Robert Levine then –another modality was developed and first used in the operating room in 1978, which is the brainstem evoked response. Shortly thereafter, Aage Moller in Dallas was working with Peter Ginetta and really invented the microvascular decompression technique using brainstem auditory evoked responses in order to safely be able to perform that surgery. So that’s kind of a case where a surgical procedure would not have been possible without concomitantly having some intraoperative monitoring to go with it.

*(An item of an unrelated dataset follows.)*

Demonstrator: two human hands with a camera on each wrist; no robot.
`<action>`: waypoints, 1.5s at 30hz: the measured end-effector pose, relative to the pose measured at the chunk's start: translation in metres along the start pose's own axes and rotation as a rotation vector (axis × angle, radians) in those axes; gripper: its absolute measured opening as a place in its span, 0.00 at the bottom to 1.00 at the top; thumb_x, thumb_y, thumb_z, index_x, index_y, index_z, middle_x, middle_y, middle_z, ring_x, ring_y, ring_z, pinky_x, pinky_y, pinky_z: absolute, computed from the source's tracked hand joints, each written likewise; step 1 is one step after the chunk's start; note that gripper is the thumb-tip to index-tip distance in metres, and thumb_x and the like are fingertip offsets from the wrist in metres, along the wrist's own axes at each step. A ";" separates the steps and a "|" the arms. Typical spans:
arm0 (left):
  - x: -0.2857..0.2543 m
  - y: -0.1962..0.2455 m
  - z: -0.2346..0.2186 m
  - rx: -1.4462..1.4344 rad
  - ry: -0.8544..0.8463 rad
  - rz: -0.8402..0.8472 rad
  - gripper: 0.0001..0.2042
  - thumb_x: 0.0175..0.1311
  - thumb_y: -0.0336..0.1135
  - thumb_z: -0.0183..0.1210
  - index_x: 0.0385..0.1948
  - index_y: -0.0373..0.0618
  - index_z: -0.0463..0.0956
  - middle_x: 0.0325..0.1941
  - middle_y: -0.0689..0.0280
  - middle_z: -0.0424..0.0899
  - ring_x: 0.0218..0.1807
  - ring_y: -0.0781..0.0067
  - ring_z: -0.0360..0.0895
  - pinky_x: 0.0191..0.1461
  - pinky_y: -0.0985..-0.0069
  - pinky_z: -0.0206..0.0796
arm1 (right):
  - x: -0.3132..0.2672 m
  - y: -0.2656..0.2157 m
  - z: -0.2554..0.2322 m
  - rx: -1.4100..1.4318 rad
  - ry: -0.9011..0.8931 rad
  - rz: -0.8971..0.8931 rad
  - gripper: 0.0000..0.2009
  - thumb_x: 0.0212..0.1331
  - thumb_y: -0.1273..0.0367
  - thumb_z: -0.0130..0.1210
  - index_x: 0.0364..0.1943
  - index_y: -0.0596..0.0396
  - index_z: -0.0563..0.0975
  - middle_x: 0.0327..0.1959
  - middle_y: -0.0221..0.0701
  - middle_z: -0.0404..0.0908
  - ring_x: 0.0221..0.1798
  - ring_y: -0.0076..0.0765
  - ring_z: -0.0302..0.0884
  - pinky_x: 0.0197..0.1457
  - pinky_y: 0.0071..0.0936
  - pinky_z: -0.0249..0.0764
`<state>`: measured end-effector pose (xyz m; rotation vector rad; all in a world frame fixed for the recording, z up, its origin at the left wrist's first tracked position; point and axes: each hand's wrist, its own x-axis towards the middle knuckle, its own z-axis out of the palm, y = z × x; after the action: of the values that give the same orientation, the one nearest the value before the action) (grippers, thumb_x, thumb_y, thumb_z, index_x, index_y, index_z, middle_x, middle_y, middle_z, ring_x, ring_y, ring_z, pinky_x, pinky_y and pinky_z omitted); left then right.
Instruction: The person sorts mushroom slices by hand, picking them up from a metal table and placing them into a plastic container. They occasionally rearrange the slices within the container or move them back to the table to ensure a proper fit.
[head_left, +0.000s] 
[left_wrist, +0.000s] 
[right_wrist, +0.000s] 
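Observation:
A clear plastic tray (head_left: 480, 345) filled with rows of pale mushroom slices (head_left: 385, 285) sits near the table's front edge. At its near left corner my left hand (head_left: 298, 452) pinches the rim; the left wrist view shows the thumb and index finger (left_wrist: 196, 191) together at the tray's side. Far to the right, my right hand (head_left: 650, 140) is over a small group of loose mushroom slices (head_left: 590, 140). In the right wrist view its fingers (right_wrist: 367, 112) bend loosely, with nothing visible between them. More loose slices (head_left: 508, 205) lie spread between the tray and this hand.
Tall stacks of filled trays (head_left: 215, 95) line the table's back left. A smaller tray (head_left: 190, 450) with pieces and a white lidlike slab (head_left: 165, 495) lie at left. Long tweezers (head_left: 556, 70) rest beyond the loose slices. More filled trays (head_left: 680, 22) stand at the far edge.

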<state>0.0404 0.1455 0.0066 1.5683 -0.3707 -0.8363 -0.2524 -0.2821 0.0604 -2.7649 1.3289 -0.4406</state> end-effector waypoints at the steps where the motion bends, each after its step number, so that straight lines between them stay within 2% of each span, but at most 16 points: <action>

The somatosensory evoked potentials as I said are an ascending sensory pathway and there’s plenty of case reports of intact SSEP’s and yet the patient wakes up with a motor deficit because it’s really not monitoring the motor pathways directly. You’re inferring what the integrity of the motor is from your SSEP’s so that was a short-coming that was early on realized, and Merton Morton then sort of looked for a way to run some signals through the descending motor pathways. In 1980 they developed this transcranial motor evoked potential technique. There’s Merton getting his head zapped to generate some motor evoked potentials in the classroom there. And the reason he’s in the classroom or the laboratory and not in the operating room doing these motors is because at the time in 1980 the typical technique from an anesthisia-point-of-view was nitrous, and halogenated gases and that technique precludes the recording of MEP’s in general. So this was a laboratory finding that wasn’t yet able to, you know, be used clinically in the operating room.
In an effort to sort of get around the pitfalls of that anesthetic technique at the time that was prevailing, it’s something called neurogenic MEP’s were investigated where again it’s more invasive — some needle electrodes were inserted in adjacent lamina in the spine and they’re attempting to stimulate you know proximal to where the wound was and then record something off distally to that. That way you’re bypassing all the synapses where your drugs are taking effect and it should be sort of relatively resistant if you’re just generating responses at high and low in the spinal cord.
In the meantime, techniques in anesthesia were evolving as well. So this 1991 paper talked about finally the use of propofol in the operating room and what kind of effect that would have on motor evoked potentials. So we’re starting to get, you know, some coming together of the anesthesia evolving, the intraoperative monitoring evolving, we’re getting into something close to where it is today.
Rich Toleikis who is a PhD but he was in the Department of Anesthesia at Rush University Medical Center, Chicago took a look at these neurogenic MEP’s in 2000, and using collision studies, was able to essentially disprove them as pure motor. What was happening was there was some orthodromic motor component to those responses but also some antidromic sensory, and if one or another of those elements of your response went away, you’re not sure whether that was the sensory motor. So they’re not really that useful, and they, therefore, fell out of favor, but we now have the transcranial evoked potentials which are a pure motor response. We now have some anesthesia techniques that are allowing us to use those in the operating room, and so that’s where we are today with the multimodality technique of motors sensory EMG.
That’s sort of the gold standard of neuromonitoring, but it really wasn’t until 2000, relatively recently, that that sort of became the gold standard. So as we’ve seen with the contributions throughout the history of neuromonitoring, really the development and advancement of it has been in collaboration with anesthesia and will continue to be so in the future. So it’s definitely something that you all can participate in if you find an idea that’s going to help improve the delivery of this intraoperative monitoring.